Olivier Torrès identifie 4 grands types de stresseurs spécifiques pour les dirigeants. Il y a des éléments qui se situent au niveau de la stratégie et la gouvernance. On peut citer par exemple les conflits entre associés. Ensuite ce qui concerne des aspects financiers. Par exemple, une baisse du chiffre d’affaires, des problèmes de trésorerie. Il s’agit aussi des facteurs liés aux aspects relationnels et sociaux. Devoir licencier, devoir répondre à des revendications sociales ou gérer des conflits en font partie. Et enfin tout ce qui concerne la production et les aléas pouvant intervenir sur ce plan.
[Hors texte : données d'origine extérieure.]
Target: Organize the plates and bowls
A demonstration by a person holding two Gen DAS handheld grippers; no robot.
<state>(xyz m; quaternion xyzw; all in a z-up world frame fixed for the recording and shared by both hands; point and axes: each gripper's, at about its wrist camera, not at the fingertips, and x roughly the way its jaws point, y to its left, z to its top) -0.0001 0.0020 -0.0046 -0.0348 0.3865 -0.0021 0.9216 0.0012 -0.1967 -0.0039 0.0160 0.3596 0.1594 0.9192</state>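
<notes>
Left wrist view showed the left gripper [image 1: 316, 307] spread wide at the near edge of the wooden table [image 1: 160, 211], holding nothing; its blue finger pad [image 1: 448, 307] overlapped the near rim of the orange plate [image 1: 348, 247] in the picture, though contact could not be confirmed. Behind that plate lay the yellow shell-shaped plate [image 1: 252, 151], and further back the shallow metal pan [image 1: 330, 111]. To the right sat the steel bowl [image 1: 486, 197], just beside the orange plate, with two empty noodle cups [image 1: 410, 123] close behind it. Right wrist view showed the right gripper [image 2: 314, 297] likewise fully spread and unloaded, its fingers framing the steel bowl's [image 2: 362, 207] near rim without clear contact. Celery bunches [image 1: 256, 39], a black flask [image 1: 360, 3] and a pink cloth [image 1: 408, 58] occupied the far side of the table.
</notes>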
Des facteurs de risques de même type que ceux des salariés

Néanmoins, l’activité du dirigeant se situe dans la sphère du travail comme pour les autres salariés. Donc au-delà de ces facteurs de stress intrinsèques au rôle de dirigeant, il est exposé à des facteurs de risques de même nature que tous les salariés. Même si pour un certain nombre, on peut les analyser sous un angle un peu différent.

Le dirigeant peut notamment être exposé à la charge de travail, à la charge mentale. Elles peuvent être induites par la multiplicité des activités, les responsabilités, le poids des décisions. Le manque de temps pour réaliser toutes ses missions peut aussi générer un sentiment d’activité empêchée. Par ailleurs, il peut être exposé à des conflits de valeur, au manque de reconnaissance de son environnement de travail. Enfin, l’insécurité liée à la situation économique de son entreprise fait aussi partie des facteurs de risques.

Des facteurs salutogènes

Pour autant, en parallèle de ces facteurs de risques, on identifie des facteurs ressources spécifiques pour le dirigeant. Olivier Torrès les décrit comme des facteurs « salutogènes ». Il peut s’agir du sentiment d’auto-efficacité, l’optimisme, la satisfaction au travail. Ces facteurs apportent du sens et de la cohérence au dirigeant. Ils sont source de motivation et viennent en quelque sorte, contrebalancer les facteurs de risques. Ils limitent également les risques d’évolution vers des pathologies telles que le burn-out. L’entreprenariat a donc également des effets bénéfiques sur la santé.